A Roof Of A Different Color Is Not "Property Damage"

Q:  When is a claim for damage to property not "property damage"?

A.  When it doesn't involve physical injury to or loss of use of tangible property?

So says the Vermont Supreme Court in a recent coverage dispute arising out of a building contractor's failure to use cedar shingles of the right color and quality in the construction of the plaintiff's home.  The court ruled in Down Under Masonry, Inc. v. Peerless Insurance Company that the contractor's liability insurer had no duty to defend inasmuch as the use of white cedar shingles instead of red cedar shingles as contracted for (as all fans of shingles know, red cedar is much the superior product) had not caused any physical injury to the plaintiff's home or caused him to lose the use of it.  The court concluded that it would not "find coverage for aesthetic damage under a CGL policy that does not explicitly provide for it."

Efficient Proximate Cause Held Inapplicable To First Party Pollution Exclusion

Efficient proximate cause issues have been much in the news lately as insureds and insurers joust over wind-water and anti-concurrent causation clauses throughout the Fifth Circuit.  In an ew opinion, however, the Vermont Supreme Court has ruled that courts need not consider the efficient or predominant cause of a loss, much less ACC clauses, if the exclusion itself focuses on the nature of the loss, rather than its cause.

In Sperling v.

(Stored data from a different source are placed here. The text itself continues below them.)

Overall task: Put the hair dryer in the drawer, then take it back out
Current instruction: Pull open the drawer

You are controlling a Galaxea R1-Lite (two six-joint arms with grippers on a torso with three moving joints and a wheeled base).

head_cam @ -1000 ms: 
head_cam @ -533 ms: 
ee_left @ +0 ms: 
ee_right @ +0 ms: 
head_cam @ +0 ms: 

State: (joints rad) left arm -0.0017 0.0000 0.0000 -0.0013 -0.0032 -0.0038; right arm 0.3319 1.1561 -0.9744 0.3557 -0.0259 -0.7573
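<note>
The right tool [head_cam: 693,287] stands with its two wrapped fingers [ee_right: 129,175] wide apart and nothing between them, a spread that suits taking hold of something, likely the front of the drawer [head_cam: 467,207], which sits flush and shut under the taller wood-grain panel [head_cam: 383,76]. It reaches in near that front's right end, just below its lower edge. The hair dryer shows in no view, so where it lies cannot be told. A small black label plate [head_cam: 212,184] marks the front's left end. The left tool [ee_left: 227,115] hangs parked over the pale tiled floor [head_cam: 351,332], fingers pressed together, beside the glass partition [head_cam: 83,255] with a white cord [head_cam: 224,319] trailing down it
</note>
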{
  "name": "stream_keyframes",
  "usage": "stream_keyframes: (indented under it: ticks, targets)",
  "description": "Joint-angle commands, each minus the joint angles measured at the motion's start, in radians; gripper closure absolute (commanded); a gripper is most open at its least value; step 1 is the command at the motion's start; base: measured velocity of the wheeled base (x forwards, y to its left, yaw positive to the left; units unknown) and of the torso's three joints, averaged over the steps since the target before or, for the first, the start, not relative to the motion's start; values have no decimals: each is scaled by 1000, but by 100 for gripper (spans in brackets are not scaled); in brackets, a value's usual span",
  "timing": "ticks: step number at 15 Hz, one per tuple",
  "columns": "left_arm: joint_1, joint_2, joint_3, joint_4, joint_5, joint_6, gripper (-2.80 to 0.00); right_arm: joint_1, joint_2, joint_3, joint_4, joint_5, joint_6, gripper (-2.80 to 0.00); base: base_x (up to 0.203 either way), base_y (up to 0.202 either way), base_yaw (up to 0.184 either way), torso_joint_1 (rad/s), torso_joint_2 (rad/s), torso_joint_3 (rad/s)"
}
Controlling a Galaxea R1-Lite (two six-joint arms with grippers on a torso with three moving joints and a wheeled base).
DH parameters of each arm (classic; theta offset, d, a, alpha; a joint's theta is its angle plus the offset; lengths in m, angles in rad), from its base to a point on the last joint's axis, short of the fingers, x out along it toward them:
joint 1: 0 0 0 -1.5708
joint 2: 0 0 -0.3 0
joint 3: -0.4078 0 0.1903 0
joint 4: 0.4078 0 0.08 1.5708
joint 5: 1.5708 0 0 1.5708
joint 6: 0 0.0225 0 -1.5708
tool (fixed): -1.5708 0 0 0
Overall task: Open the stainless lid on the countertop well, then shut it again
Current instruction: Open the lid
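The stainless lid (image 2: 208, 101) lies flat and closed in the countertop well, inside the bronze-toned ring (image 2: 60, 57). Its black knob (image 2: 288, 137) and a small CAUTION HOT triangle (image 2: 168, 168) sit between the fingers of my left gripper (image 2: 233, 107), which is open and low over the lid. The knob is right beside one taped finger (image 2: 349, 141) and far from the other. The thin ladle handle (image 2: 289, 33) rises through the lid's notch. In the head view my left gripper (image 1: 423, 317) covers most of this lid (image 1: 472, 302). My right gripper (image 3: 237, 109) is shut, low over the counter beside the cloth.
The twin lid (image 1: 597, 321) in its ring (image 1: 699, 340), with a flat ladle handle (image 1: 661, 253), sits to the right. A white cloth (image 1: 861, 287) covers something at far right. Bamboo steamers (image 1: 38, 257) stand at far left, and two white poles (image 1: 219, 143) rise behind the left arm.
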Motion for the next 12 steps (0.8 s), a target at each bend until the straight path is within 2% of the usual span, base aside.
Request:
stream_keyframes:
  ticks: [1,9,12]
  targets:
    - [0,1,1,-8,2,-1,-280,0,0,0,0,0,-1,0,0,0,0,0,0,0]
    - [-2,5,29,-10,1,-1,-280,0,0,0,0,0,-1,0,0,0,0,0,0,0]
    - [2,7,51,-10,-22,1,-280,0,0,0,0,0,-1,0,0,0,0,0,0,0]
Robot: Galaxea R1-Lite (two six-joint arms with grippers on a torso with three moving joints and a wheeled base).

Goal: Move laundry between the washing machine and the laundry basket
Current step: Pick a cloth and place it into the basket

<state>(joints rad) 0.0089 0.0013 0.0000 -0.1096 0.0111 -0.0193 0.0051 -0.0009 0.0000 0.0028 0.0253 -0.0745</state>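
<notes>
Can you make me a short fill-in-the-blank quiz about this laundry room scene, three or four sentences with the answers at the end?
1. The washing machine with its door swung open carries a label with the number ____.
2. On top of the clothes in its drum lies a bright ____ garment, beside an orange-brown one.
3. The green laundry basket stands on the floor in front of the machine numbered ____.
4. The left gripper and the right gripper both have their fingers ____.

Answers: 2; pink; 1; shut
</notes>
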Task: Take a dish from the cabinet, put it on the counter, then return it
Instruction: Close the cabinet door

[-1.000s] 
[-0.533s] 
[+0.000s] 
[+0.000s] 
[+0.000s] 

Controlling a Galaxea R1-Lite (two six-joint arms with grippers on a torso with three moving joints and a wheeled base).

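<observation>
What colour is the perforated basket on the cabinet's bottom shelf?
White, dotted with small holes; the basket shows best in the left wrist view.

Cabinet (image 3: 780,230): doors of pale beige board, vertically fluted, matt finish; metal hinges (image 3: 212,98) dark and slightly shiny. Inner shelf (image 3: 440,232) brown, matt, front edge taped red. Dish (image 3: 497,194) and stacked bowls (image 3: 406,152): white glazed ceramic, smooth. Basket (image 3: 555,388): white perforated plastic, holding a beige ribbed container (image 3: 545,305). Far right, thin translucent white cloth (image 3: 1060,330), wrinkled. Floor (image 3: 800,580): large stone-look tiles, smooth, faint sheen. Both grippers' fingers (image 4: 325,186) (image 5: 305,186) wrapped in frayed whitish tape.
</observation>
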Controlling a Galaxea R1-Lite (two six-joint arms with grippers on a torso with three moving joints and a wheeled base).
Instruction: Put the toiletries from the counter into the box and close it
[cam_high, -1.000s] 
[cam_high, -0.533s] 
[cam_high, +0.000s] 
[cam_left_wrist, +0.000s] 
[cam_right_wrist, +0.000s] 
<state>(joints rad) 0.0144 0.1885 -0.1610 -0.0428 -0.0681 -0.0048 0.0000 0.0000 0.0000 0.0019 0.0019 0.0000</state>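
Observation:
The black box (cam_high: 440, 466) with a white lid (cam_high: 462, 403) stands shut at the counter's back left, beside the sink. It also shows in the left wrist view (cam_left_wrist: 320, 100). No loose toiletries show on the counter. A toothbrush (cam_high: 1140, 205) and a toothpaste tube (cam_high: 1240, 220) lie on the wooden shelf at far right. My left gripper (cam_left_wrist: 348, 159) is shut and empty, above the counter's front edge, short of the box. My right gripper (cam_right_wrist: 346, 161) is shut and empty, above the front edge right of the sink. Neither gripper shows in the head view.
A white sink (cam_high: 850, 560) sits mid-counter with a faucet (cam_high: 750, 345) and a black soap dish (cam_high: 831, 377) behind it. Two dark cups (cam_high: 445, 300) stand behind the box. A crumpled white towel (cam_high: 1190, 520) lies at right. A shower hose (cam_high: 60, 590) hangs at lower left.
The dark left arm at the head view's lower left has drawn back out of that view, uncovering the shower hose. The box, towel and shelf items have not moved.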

Allstate Indemnity Co., 2007 VT 126 (Vt. November 9, 2007), a homeowner sought coverage for the cost of cleaning up oil that spilled out of a home heating tank in the insured’s basement after a suitcase fell on it breaking a valve through which oil passed on the way to the tank. Allstate denied coverage, citing an exclusion in the homeowner’s policy for loss to property caused by “vapors, fumes, acids, toxic chemicals, toxic gases, toxic liquids, toxic solids, waste materials or other irritants, contaminants or pollutants.”

The Supreme Court rejected the insured’s contention that pollution was not the efficient proximate cause of the oil spill, holding that the exclusion in question included not only losses caused by listed events but also losses “consisting” of the listed conditions. The court observed that “although contamination or pollution can be a cause of loss, it is most often an effect of other causes, that is a ‘loss consisting of’ rather than a cause.”

The court also refused to find that the circumstances of the spill could be viewed as an “explosion” so as to trigger the policy’s personal property coverage holding that, “whatever the force of the discharge of the oil, the tank did not rupture because of the internal pressure of the oil” so as to fit within the common case law or dictionary meaning of an “explosion.”

This is hardly the first time that homeowners have sued to get first party coverage for pollution claims.  Indeed, prior to the widespread use of ACC clauses, several courts had ruled that coverage was required, notwithstanding first party pollution exclusions, if the negligence of a third party was a contributing cause.  Thus, in Jussim v. Massachusetts Bay Ins. Co., 415 Mass. 24 (1993), the Supreme Judicial Court of Massachusetts found first party coverage for the cost of cleaning up fuel oil that migrated into the insured's well after a fuel oil dealer negligently delivered a load of oil into a neighbor's basement.  The court ruled that the pollution exclusion did not defeat coverage where the "efficient proximate cause of the loss" was the negligence of a third party, "even though the final form of the property damage, produced by a series of related events, appears to take the loss outside of the terms of the policy."

The Sperling opinion takes a very different approach since the exclusion in question applies not only to loss caused by pollution but damage that "consists" of pollution.